### Task objective:
In the output, include exactly the lines from the beginning of the records up to and including the one that contains "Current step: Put", and leave out the pictures.

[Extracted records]

━━━━

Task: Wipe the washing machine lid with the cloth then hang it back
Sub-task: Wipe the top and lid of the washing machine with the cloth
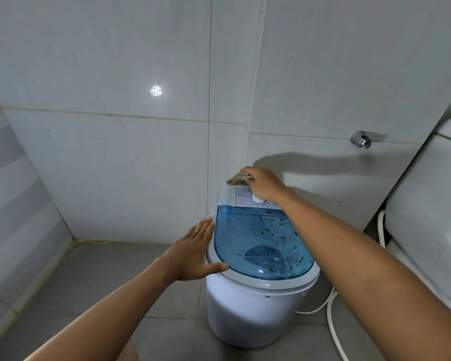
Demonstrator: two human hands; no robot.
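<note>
At the back of the washing machine, over its white control panel: right hand, fingers clamped on a bunched tan cloth, probably placed to begin the wipe from the far end. Against the machine's left rim: left hand, flat, fingers together, thumb spread toward the front edge, seemingly bracing the light tub. Between both hands: translucent blue lid, smooth, glossy, rounded at the front, speckled with dark spots, not yet wiped.
</note>
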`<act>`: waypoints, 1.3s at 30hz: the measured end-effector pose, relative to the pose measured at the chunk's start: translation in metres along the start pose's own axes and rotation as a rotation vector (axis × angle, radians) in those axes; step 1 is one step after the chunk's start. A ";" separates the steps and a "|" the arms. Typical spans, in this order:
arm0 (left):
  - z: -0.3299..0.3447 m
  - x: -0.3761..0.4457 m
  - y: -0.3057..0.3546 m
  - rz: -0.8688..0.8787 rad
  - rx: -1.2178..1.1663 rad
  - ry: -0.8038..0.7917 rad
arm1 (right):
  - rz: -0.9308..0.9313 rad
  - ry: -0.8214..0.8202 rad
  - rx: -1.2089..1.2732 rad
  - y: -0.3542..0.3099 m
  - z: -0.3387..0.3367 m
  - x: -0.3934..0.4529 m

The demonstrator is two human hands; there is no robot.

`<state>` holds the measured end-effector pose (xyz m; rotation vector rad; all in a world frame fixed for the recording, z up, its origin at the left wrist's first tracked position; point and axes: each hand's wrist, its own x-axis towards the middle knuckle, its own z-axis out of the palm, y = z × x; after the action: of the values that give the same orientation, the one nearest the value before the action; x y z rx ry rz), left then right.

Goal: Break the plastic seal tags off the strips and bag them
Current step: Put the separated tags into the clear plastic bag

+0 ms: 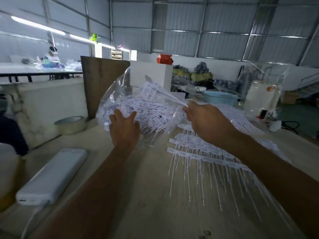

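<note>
Pale wooden workbench (151, 195) under a metal shed roof. From my feed, the left hand (124, 128) presses spread fingers against the clear bag (120, 94) of white seal tags. The right hand (205, 118) pinches a bundle of tags (155, 91) at the bag's mouth. Unbroken strips (198, 152) lie beneath. No writing is legible.

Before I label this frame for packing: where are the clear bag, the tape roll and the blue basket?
clear bag (120, 94): head view, upper left wall.
tape roll (72, 125): head view, outer side.
blue basket (220, 99): head view, front wall.
</note>
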<state>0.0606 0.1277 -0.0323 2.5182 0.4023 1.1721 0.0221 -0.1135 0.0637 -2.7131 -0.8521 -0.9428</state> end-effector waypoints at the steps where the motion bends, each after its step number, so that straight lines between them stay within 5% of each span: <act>1: 0.006 0.002 -0.007 -0.031 0.064 -0.032 | 0.001 -0.067 -0.026 -0.007 0.006 0.019; 7: 0.014 0.011 -0.038 -0.321 -0.102 0.042 | 0.014 -0.457 -0.259 -0.044 0.039 0.097; 12: -0.002 0.018 -0.040 -0.454 -0.420 0.379 | 0.008 -0.431 -0.281 -0.080 0.057 0.134; 18: -0.007 0.013 -0.034 -0.387 -0.552 0.602 | 0.011 -0.353 -0.193 -0.122 0.101 0.171; 24: -0.006 0.009 -0.027 -0.304 -0.581 0.630 | 0.087 -0.357 -0.208 -0.113 0.141 0.196; 31: 0.000 0.004 -0.022 -0.295 -0.606 0.612 | 0.251 -0.553 -0.241 -0.049 0.162 0.186; 39: 0.002 0.000 -0.015 -0.293 -0.481 0.619 | -0.053 -0.502 -0.136 -0.073 0.102 0.147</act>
<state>0.0604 0.1408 -0.0399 1.6014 0.5355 1.6670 0.1293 0.0466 0.0689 -3.1159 -0.9694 -0.3294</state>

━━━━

### Result below:
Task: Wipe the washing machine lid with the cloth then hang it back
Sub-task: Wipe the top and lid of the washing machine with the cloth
Demonstrator: two human hands; no robot.
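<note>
At the back of the washing machine, over its white control panel: right hand, fingers clamped on a bunched tan cloth, probably placed to begin the wipe from the far end. Against the machine's left rim: left hand, flat, fingers together, thumb spread toward the front edge, seemingly bracing the light tub. Between both hands: translucent blue lid, smooth, glossy, rounded at the front, speckled with dark spots, not yet wiped.
</note>
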`<act>`: waypoints, 1.3s at 30hz: the measured end-effector pose, relative to the pose measured at the chunk's start: translation in metres along the start pose's own axes and rotation as a rotation vector (axis × angle, radians) in those axes; step 1 is one step after the chunk's start. A ";" separates the steps and a "|" the arms. Typical spans, in this order:
arm0 (left):
  - z: -0.3299..0.3447 m
  - x: -0.3761..0.4457 m
  - y: -0.3057..0.3546 m
  - rz: -0.8688..0.8787 rad
  - rx: -1.2178..1.1663 rad
  - ry: -0.8038..0.7917 rad
arm1 (right):
  - rz: -0.9308..0.9313 rad
  - ry: -0.8214..0.8202 rad
  - rx: -1.2089..1.2732 rad
  - y: -0.3542..0.3099 m
  - z: -0.3387..0.3367 m
  - x: -0.3934..0.4529 m

The demonstrator is two human hands; there is no robot.

`<state>` holds the measured end-effector pose (xyz m; rotation vector rad; all in a world frame fixed for the recording, z up, its origin at the left wrist's first tracked position; point and axes: each hand's wrist, its own x-axis towards the middle knuckle, its own z-axis out of the palm, y = z × x; after the action: of the values that give the same orientation, the one nearest the value before the action; x y z rx ry rz), left then right.

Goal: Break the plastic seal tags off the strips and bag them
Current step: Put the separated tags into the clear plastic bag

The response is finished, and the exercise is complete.